I accept as a casualty of my age that I am more prone to believing that elements of our cultural past have lessons for our cultural present, but there is no way for me to avoid the conclusion as I've read this week's outstanding Star Tribune series on the money in youth sports. Fat cat boosters and parents who want their children to win have transformed the nature of the game. Advocates still tell us that high school sports, in particular, can teach children valuable life lessons. Here's the life lesson we should learn from the series: Don't let adults run youth sports.
Over the course of three days, the series has drilled a constant message from the "haves" and the "have nots." It's unfair, it has said, that some teams have more money -- and thus resources -- than others. The sadness of the series is that few people involved have noted the cultural calamity of our need to win.
There are only three things that people have said to me over these years that I have not forgotten. After I graduated from college and was looking for work in a fleeting period in our history when we weren't fighting other counties' wars, my father said, "If you want job security, join the Army."
An ex-colleague, at a reunion party for a radio network where I once worked, casually remarked, "Man, we were glad to see you go."
And a coach of a summer club hockey team said to me, "because I want to win."
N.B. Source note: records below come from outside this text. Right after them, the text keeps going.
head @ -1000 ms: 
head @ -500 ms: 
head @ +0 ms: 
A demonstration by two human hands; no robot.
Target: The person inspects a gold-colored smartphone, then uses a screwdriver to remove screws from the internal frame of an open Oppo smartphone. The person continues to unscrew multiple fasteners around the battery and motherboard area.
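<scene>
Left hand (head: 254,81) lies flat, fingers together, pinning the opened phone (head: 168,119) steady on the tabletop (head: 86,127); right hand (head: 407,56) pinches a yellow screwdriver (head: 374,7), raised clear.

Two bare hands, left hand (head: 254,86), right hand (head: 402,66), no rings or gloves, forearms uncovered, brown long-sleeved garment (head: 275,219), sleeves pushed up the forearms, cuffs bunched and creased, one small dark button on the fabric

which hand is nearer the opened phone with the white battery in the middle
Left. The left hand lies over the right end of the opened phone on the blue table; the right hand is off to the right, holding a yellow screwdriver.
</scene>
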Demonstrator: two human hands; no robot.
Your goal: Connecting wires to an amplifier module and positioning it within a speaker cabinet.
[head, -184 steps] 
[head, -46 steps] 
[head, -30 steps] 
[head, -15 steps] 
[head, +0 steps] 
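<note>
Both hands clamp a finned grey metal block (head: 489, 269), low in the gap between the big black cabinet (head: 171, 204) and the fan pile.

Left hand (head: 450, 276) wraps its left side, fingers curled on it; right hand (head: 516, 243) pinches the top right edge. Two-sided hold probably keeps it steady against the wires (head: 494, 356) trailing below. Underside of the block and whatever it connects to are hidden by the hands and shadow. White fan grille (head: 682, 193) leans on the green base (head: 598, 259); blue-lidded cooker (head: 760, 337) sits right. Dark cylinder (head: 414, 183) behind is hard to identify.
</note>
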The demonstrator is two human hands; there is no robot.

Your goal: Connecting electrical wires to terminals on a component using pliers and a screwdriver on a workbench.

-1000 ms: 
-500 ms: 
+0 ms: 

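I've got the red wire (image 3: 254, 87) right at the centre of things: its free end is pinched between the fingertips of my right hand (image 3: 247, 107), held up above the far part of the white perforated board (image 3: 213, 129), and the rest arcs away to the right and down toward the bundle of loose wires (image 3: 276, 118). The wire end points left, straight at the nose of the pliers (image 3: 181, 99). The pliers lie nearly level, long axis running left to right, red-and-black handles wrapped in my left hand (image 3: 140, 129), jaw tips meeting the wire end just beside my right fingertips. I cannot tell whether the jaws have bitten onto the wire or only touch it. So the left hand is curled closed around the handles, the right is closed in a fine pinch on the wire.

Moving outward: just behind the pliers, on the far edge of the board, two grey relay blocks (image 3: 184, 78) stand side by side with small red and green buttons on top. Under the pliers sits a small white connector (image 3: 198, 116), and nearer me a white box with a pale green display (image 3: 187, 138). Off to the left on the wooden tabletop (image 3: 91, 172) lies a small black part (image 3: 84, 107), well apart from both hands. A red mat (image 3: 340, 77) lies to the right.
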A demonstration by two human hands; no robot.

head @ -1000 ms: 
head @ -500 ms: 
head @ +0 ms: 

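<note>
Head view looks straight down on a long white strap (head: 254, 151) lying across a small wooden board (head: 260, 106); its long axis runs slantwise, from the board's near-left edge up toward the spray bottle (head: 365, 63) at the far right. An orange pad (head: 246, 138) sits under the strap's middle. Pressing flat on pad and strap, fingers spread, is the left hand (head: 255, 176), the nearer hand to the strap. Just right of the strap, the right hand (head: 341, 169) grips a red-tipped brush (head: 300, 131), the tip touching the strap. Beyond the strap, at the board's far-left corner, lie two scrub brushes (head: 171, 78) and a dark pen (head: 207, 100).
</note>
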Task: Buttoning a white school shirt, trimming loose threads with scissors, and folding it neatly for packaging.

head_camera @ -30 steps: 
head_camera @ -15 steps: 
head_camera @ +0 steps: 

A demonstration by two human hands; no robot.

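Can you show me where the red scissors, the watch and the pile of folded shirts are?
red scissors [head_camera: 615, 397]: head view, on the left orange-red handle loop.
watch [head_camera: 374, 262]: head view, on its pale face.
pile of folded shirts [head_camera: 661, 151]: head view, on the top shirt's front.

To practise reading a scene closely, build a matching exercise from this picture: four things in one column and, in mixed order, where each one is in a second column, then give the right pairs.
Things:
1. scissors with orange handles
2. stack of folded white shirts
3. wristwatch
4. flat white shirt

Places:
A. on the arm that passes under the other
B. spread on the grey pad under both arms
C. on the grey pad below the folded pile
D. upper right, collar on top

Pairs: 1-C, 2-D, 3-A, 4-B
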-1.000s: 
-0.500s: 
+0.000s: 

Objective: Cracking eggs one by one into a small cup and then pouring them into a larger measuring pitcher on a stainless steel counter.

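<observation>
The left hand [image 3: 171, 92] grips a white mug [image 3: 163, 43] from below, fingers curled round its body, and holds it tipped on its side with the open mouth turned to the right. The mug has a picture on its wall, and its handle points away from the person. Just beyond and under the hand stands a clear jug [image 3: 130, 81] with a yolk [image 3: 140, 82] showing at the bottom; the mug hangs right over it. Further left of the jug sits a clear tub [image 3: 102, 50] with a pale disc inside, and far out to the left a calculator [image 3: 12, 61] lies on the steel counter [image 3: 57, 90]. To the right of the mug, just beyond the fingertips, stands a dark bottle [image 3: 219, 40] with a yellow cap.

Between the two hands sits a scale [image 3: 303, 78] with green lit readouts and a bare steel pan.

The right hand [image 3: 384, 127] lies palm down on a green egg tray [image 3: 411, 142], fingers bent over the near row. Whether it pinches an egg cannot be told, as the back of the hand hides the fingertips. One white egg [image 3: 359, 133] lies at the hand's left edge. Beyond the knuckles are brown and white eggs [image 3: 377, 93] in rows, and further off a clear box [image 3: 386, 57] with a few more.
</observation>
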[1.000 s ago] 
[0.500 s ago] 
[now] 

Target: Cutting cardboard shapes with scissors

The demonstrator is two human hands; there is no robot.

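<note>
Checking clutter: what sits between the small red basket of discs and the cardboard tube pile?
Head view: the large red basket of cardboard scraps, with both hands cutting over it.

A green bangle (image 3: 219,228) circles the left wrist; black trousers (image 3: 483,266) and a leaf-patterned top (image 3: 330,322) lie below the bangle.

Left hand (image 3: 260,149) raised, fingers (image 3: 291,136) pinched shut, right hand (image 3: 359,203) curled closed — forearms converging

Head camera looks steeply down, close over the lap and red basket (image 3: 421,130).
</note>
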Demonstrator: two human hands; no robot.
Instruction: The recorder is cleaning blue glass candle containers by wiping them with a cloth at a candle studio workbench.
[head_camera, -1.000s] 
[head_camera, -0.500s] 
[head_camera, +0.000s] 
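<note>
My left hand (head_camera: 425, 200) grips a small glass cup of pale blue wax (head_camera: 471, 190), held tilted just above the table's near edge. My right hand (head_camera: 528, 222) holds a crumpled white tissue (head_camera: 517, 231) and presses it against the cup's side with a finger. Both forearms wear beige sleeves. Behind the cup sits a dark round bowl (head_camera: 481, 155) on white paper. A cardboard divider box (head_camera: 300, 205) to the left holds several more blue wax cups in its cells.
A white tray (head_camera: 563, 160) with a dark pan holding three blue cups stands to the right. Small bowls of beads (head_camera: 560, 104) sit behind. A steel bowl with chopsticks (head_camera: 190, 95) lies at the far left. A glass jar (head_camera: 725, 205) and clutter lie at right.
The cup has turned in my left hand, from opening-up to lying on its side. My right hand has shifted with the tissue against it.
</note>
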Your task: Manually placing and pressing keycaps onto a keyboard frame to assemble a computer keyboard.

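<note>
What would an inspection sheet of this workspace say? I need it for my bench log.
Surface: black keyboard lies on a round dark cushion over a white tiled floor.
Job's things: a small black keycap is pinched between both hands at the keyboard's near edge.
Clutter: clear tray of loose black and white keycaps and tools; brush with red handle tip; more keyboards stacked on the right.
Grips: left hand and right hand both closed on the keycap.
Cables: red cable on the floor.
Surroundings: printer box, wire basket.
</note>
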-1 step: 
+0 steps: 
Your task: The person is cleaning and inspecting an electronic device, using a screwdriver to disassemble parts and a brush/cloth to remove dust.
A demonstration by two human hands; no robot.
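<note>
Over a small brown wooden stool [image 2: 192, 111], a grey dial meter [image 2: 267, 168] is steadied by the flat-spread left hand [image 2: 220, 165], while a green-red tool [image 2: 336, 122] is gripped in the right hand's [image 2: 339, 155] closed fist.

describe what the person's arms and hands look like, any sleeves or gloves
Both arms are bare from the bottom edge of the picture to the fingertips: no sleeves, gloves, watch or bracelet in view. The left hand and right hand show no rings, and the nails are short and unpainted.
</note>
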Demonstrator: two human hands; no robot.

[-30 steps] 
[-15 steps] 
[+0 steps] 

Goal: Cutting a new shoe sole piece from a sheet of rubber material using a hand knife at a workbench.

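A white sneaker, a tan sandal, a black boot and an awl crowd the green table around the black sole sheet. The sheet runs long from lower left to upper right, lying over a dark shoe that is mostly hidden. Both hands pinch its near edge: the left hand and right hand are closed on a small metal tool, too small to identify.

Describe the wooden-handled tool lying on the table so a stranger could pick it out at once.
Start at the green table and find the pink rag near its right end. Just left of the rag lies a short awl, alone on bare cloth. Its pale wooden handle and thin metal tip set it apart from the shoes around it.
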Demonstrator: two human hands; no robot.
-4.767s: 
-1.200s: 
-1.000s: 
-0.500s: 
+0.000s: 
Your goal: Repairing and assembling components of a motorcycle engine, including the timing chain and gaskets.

I played high school and college hockey, and that sounds more impressive than it really is. I made my college team because I was the only player who could skate backwards. I beat out 30-40 other schoolmates in high school to be the last guy on the team. I didn't play much and when I did, the game was usually over. In my sophomore year, my team was 0-19-1, having tied the last game of the year. I didn't play much; my undistinguished career featured eight years of organized play, no goals scored.
To my knowledge, the only picture of me in action is this one. I'm number 5. Playing the bench like nobody's business.
In my junior year, I was recruited to play a summer league team. A family acquaintance was the coach. Because the team was mostly made up of my high school team, I, again, didn't play much. Midway through the season, we held a lead against some team I don't recall, it was late in the game, and I wanted to play. This was a summer recreational league.
"Can I play?" I said to the coach.
"Not now," he said.
"Why not?"
"Because I want to win," he said.
I never went back for another game.
I have few recollections of any of the games my teams played now. But I recall with ease, the pick-up games on a pond across the street with my pals in the neighborhood, and my hockey-loving older brother, who died a year ago. A neighborhood hockey rat didn't have shin pads -- "Termite" was his name (we had nicknames for kids back then) -- so he taped comic books to his legs.
Youth sports were the park & rec games in the ballyard behind my house (since turned into a soccer pitch, but that's another story). It's been more than 45 years since I stabbed the vicious line drive shortly before it hit one of the Shaw twins' face. I can still see the expression on his face. They're both dead now; someone said drugs were involved.
But there was a joy to being a kid playing youth sports and we have ruined that joy in the name of teaching kids life's lessons.
The ballparks in my neighborhood now are mostly empty. The kids are playing down at the big sports complex in front of the same sorts of parents I became, who lament that the traveling teams from Edina have better uniforms. After some games, as I recall, the coach -- whose son usually was the starting pitcher -- navigated a sea of parents wanting to know why their kid wasn't playing.
He didn't say "because I want to win," but he didn't have to. Winning was the point. Winning is still the point.
A few weeks ago, the Twins made a big splash out of showing a 20-year-old movie on the scoreboard. The Sandlot embodied the childhood games some of us are lucky to remember. On Twitter, an acquaintance objected to the fuss people were making. "It's not Citizen Kane," he said. And, he's right; it's not. But Citizen Kane never reminded us of the role of childhood games before my generation grew up to ruin them.
No doubt the takeaway from the Star Tribune's series will be that the "have not" teams should get more money. Here's an old man's idea: Give all the teams no money. Point to the field, and tell them "go have some fun on your own."
That's a quote they'll remember forever.